Pero, por razones de espacio, quiero quedarme con algunas frases que pronunció entre abril de 1931 y febrero de 1939. Son estas: «Los españoles están habituados a que se les pegue o a que se les corrompa desde el poder. Yo no pego trancazos ni corrompo a nadie. Tengo la pretensión de gobernar con razones, mis manos están llenas de razones, fundadas en mi propio derecho, en mi propia historia política. No somos ni verdugos ni títeres, no estamos a merced de una obcecación de la cólera ni a merced de la cólera de los demás. Gobernamos con razones y con leyes. El que se salga de la ley ha perdido la razón y no tengo que darle ninguna».

«Te aseguro, amigo Osorio, que antes de aceptar la independencia de Cataluña que quieren Companys y los suyos prefiero entregársela a Franco. Con él seguro que podríamos llegar a la postre a un acuerdo. La unidad de España es sagrada».

Sin embargo el discurso más importante de su vida política fue el que pronunció el 18 de julio de 1938, con motivo del segundo aniversario del inicio de la Guerra Civil. Hay que tener en cuenta que en esos momentos Azaña era ya un hombre vencido y desmoralizado (lo que según Marañón suele sucederle a los resentidos cuando la vida no les da lo que ellos deseaban).

Emotivo discurso

Por su interés recojo algunos párrafos de ese emotivo discurso: «Señores diputados presentes:Cada vez que los gobiernos de la República han estimado conveniente que me dirija a la opinión general del país, lo he hecho desde un punto de vista intemporal, dejando a un lado las preocupaciones más urgentes y cotidianas, que no me incumben especialmente, para discurrir sobre los datos capitales de nuestros problemas, confrontados con los intereses permanentes de la nación.

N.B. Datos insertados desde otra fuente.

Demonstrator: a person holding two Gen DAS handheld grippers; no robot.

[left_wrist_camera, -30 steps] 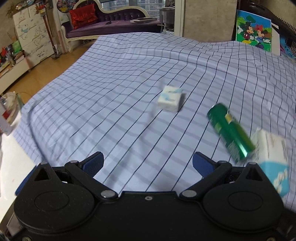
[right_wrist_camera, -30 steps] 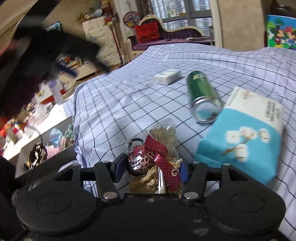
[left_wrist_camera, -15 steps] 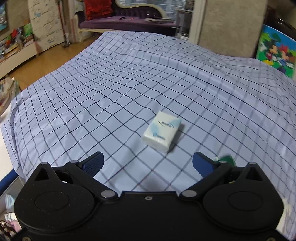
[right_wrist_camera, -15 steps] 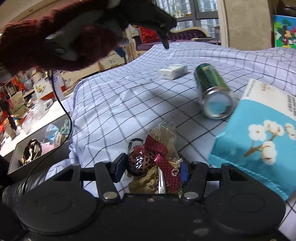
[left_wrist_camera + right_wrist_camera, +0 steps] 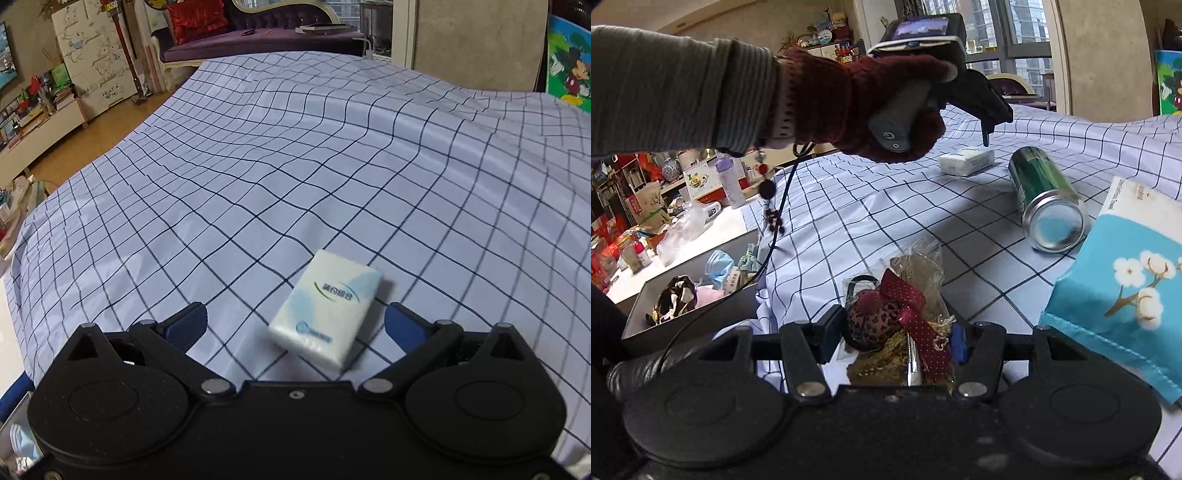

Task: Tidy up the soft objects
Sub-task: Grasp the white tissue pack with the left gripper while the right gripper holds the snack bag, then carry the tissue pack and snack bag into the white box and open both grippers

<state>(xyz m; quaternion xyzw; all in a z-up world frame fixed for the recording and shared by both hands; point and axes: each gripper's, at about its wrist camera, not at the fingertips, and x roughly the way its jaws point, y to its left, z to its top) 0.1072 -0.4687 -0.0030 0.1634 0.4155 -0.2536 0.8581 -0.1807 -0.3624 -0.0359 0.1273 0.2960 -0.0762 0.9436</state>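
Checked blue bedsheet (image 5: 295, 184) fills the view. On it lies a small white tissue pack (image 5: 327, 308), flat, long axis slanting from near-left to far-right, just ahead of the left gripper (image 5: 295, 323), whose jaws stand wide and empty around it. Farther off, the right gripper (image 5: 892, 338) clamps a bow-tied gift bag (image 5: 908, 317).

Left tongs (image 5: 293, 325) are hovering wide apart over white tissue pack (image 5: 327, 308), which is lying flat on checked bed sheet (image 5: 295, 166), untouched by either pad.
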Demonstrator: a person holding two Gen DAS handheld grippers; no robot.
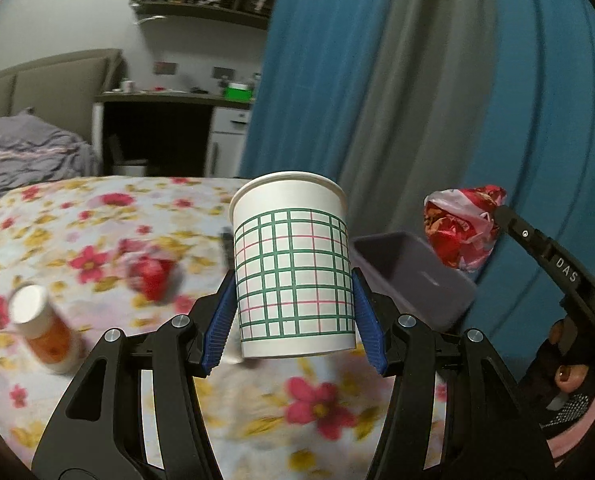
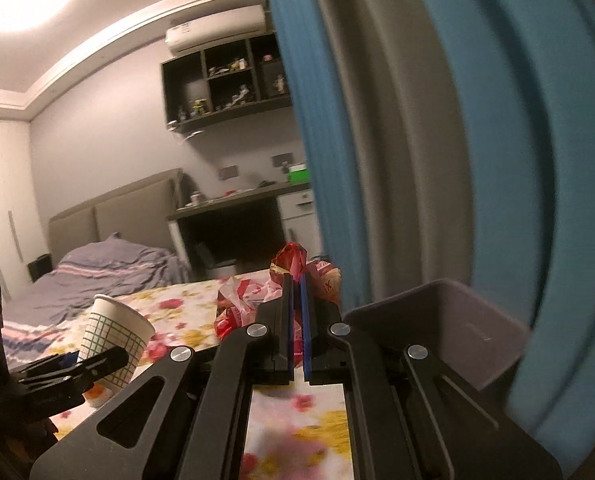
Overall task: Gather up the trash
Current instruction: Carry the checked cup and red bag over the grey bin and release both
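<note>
Left claw (image 1: 293, 312) grips cup (image 1: 293, 264) — right claw (image 2: 297, 320) grips wrapper (image 2: 293, 264).

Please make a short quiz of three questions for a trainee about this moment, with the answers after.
1. True or false: the left tongs are shut on the paper cup, lifted off the floral tablecloth.
2. Which item do the right tongs hold? A) the crumpled red wrapper B) a glass bottle C) a spoon
3. Fill in: the open grey bin sits at the table edge, in front of the blue ______.

Key:
1. True
2. A
3. curtain

Also left on the cloth: another red wrapper and a white-capped orange bottle.
</note>
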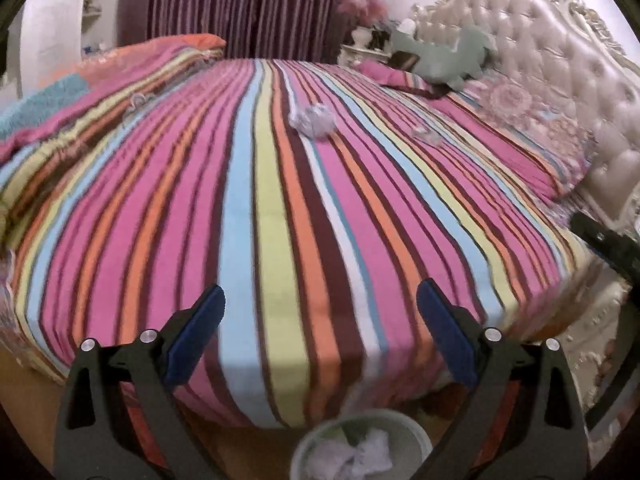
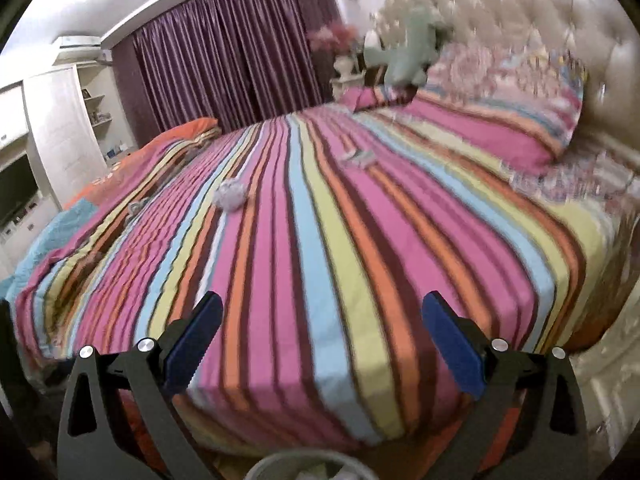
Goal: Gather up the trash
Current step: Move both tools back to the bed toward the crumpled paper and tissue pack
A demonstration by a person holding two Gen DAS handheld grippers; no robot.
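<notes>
— Both grippers, left gripper (image 1: 320, 312) and right gripper (image 2: 322, 320), gape wide with nothing between the pads.
— And the trash?
— One crumpled paper ball (image 1: 312, 120) lies mid-bed on the striped bedspread (image 1: 280, 220); more sits in the bin (image 1: 362, 446) below.

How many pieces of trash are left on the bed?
2: a crumpled paper ball mid-bed, and a smaller blurred scrap nearer the pillows. Folds in the bedding may hide more.
</notes>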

A pesar de todo lo que se hace para destruirla, España subsiste. En mi propósito, y para fines mucho más importantes, España no está dividida en dos zonas delimitadas por la línea de fuego; donde haya un español o un puñado de españoles que se angustian pensando en la salvación del país, ahí hay un ánimo y una voluntad que entran en cuenta. Hablo para todos, incluso para los que no quieren oír lo que se les dice, incluso para los que, por distintos motivos contrapuestos, acá o allá, lo aborrecen. Es un deber estricto hacerlo así, un deber que no me es privativo, ciertamente, pero que domina y subyuga todos mis pensamientos. Añado que no me cuesta ningún esfuerzo cumplirlo; todo lo contrario. Al cabo de dos años, en que todos mis pensamientos políticos, como los vuestros; en que todos mis sentimientos de republicano, como los vuestros, y en que mis ilusiones de patriota, también como las vuestras, se han visto pisoteados y destrozados por una obra atroz, no voy a convertirme en lo que nunca he sido: en un banderizo obtuso, fanático y cerril…

Este fenómeno profundo, que se da en todas las guerras, me impide a mí hablar de España en el orden político y en el orden moral, porque es un profundo misterio, en este país de las sorpresas y de las reacciones inesperadas, lo que podrá resultar el día de mañana en que los españoles, en paz, se pongan a considerar lo que han hecho durante la guerra. Yo creo que si de esta acumulación de males ha de salir el mayor bien posible, será con ese espíritu, y desventurado el que no lo entienda así. No tengo el optimismo de un pangloss ni voy a aplicar a este drama español la simplísima doctrina del adagio, de que «no hay mal que por bien no venga». No es verdad, no es verdad.

Pero es obligación moral, sobre todos los que padecen la guerra, cuando se acabe como nosotros queremos que se acabe, de sacar de la lección y de la musa del escarmiento el mayor bien posible, y cuando la antorcha pase a otras manos, a otros hombres, a otras generaciones, que se acordarán, si alguna vez sienten que le hierve la sangre iracunda y otra vez el genio español vuelve a enfurecerse con la intolerancia y con el odio y con el apetito de destrucción, que piensen en los muertos y que escuchen su lección: la de esos hombres, que han caído embravecidos en la batalla luchando magnánimamente por un ideal grandioso y que ahora, abrigados en la tierra materna ya no tienen odio, ya no tienen rencor, y nos envían, con los destellos de su luz, tranquila y remota como la de una estrella, el mensaje de la patria eterna que dice a todos sus hijos: Paz, Piedad y Perdón».